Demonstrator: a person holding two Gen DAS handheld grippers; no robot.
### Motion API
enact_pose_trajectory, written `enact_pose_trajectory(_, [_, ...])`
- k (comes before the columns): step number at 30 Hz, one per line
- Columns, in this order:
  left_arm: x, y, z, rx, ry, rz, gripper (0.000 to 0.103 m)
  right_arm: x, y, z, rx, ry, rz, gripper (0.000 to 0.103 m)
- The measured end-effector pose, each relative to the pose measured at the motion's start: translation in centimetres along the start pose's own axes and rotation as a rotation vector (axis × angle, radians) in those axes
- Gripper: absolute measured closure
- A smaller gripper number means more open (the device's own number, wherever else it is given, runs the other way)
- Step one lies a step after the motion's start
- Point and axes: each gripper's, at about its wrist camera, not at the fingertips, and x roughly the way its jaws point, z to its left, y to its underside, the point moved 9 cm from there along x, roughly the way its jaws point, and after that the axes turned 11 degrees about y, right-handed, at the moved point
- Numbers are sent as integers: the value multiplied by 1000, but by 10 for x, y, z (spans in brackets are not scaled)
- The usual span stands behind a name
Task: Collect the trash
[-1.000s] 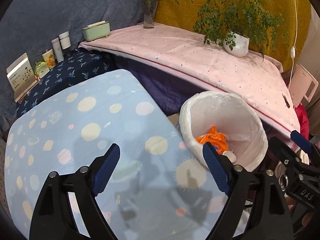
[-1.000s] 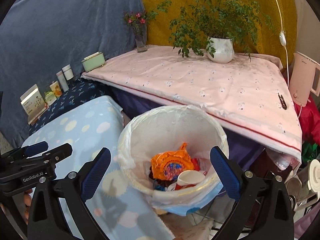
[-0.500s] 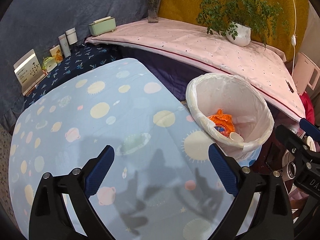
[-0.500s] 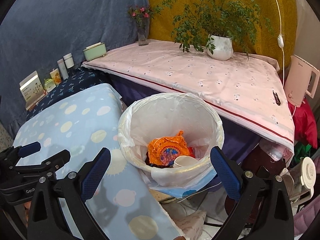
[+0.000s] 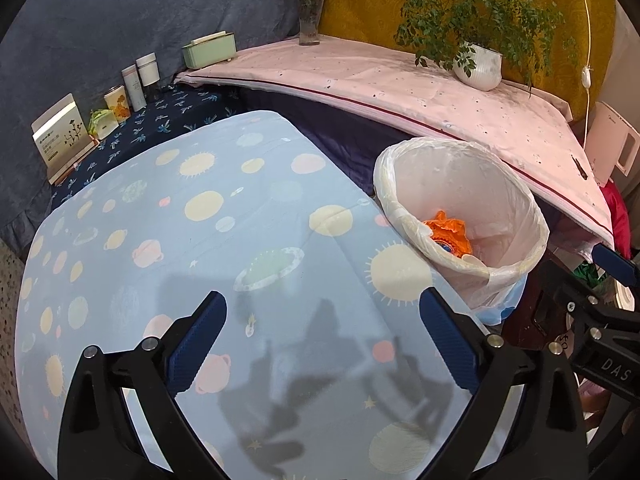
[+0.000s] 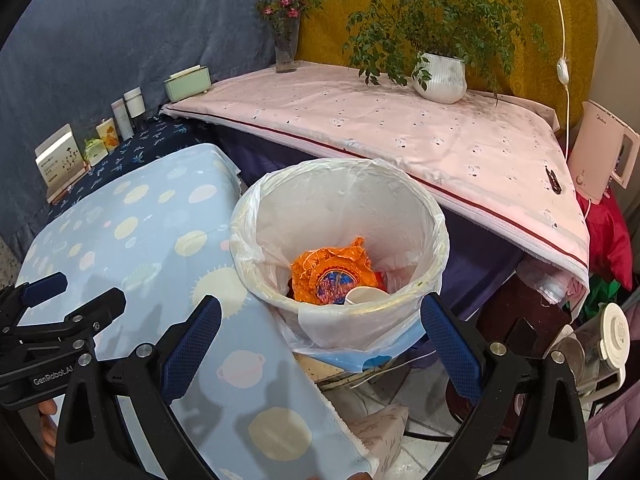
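Observation:
A bin lined with a white plastic bag (image 6: 436, 240) stands beside the table with the light blue planet-print cloth (image 5: 200, 240). Inside lie a crumpled orange wrapper (image 6: 332, 272) and a white paper cup (image 6: 366, 295). The bin also shows in the left wrist view (image 5: 532, 216), with the orange wrapper (image 5: 448, 232) in it. My left gripper (image 5: 322, 330) is open and empty above the blue cloth. My right gripper (image 6: 320, 332) is open and empty above the bin's near rim.
A pink-covered shelf (image 6: 400, 128) runs behind the bin, with a potted plant (image 6: 440, 76), a flower vase (image 6: 286, 52) and a green box (image 6: 188, 84). Small jars and cartons (image 5: 128, 88) line the dark blue ledge. A pink kettle (image 6: 600, 152) stands at right.
Both grippers have drawn back and up from the bin, so the bin looks smaller and more blue cloth shows. Both stay open and empty.

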Motion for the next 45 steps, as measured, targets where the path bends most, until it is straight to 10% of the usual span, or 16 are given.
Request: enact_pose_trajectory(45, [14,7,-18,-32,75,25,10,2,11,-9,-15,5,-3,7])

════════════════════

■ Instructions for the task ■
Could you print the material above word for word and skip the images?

■ Answer for this exercise ■
Demonstrator: a person holding two Gen DAS handheld grippers; no robot.
### Motion API
enact_pose_trajectory, written `enact_pose_trajectory(_, [_, ...])`
- k (comes before the columns): step number at 30 Hz, one per line
- Columns, in this order:
  left_arm: x, y, z, rx, ry, rz, gripper (0.000 to 0.103 m)
  right_arm: x, y, z, rx, ry, rz, gripper (0.000 to 0.103 m)
- The measured end-effector pose, each relative to the pose measured at the motion's start: translation in centimetres along the start pose's own axes and rotation as a rotation vector (axis × angle, radians) in those axes
- Gripper: absolute measured closure
- A smaller gripper number means more open (the device's own number, wherever else it is given, runs the other way)
- Step one lies a step after the motion's start
- Point and axes: each gripper's, at about its wrist camera, not at the fingertips, and x roughly the way its jaws point, z to its left, y to its underside, the point moved 9 cm from there along x, roughly the way its jaws point, and after that the axes turned 11 degrees about y, right-handed, at the moved point
- Numbers are sent as integers: the value multiplied by 1000, but by 10 for x, y, z (spans in brackets are not scaled)
- The usual span stands behind a name
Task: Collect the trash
[-1.000s] 
[-1.000s] 
[-0.500s] 
[-0.500s] 
[+0.000s] 
[+0.000s] 
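Observation:
A bin lined with a white plastic bag (image 6: 436, 240) stands beside the table with the light blue planet-print cloth (image 5: 200, 240). Inside lie a crumpled orange wrapper (image 6: 332, 272) and a white paper cup (image 6: 366, 295). The bin also shows in the left wrist view (image 5: 532, 216), with the orange wrapper (image 5: 448, 232) in it. My left gripper (image 5: 322, 330) is open and empty above the blue cloth. My right gripper (image 6: 320, 332) is open and empty above the bin's near rim.
A pink-covered shelf (image 6: 400, 128) runs behind the bin, with a potted plant (image 6: 440, 76), a flower vase (image 6: 286, 52) and a green box (image 6: 188, 84). Small jars and cartons (image 5: 128, 88) line the dark blue ledge. A pink kettle (image 6: 600, 152) stands at right.
Both grippers have drawn back and up from the bin, so the bin looks smaller and more blue cloth shows. Both stay open and empty.
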
Motion for the next 45 steps, as measured, targets where the path bends most, until it is straight to 10% of the usual span, or 16 are given.
Request: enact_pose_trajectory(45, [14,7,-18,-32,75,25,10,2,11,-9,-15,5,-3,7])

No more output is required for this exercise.